▶ **EXERCISE DESCRIPTION**:
Which of the lines below mention the word "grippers"? Pull each one out.

☆ ☆ ☆ ☆

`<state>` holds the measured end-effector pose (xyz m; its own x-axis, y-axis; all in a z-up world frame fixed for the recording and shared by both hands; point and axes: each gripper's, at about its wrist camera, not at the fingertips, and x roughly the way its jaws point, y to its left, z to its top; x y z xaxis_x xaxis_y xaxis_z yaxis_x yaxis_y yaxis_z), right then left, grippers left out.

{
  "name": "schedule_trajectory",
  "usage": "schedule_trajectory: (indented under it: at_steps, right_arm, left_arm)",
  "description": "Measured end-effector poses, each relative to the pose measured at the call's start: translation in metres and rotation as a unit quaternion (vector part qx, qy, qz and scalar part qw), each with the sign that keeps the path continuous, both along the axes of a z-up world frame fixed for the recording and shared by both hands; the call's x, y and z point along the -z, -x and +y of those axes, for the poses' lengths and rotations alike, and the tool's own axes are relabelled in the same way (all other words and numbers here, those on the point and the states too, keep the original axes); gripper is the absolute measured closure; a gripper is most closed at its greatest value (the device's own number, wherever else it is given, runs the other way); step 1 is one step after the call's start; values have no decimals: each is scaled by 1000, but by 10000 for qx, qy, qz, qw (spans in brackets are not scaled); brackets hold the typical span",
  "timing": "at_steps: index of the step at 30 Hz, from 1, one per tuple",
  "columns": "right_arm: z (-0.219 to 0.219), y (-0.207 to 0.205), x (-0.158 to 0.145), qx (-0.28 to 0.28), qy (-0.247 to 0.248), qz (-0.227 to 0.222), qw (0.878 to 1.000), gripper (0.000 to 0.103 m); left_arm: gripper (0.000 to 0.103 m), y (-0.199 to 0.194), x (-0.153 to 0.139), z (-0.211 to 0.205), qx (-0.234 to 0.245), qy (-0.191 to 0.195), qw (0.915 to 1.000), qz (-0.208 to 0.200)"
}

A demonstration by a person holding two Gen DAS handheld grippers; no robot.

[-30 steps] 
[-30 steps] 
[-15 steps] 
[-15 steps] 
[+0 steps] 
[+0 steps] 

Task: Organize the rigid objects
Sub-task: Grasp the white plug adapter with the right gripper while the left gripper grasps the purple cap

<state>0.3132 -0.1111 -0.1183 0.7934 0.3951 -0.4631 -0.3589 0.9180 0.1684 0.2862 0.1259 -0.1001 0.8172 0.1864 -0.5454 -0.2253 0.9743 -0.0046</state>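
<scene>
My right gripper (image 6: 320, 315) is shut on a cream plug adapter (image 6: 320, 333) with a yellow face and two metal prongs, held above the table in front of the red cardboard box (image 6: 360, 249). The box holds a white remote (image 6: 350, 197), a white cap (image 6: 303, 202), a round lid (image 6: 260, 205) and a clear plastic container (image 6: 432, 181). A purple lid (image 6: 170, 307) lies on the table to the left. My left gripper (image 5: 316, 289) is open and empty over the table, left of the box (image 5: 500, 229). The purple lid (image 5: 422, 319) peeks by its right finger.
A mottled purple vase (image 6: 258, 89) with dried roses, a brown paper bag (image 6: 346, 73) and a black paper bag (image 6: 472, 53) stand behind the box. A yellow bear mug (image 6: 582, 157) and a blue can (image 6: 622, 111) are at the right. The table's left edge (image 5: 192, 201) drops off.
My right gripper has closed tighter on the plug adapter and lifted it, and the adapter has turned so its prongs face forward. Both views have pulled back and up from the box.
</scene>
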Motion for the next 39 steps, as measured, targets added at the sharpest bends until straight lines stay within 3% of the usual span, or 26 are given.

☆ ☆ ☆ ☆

▶ **EXERCISE OUTPUT**:
`<state>` holds the measured end-effector pose (xyz m; its own x-axis, y-axis; all in a z-up world frame fixed for the recording and shared by both hands; point and axes: each gripper's, at about its wrist camera, not at the fingertips, and x roughly the way its jaws point, y to its left, z to its top; x y z xaxis_x xaxis_y xaxis_z yaxis_x yaxis_y yaxis_z), right then left, grippers left out.
A demonstration by a person holding two Gen DAS handheld grippers; no robot.

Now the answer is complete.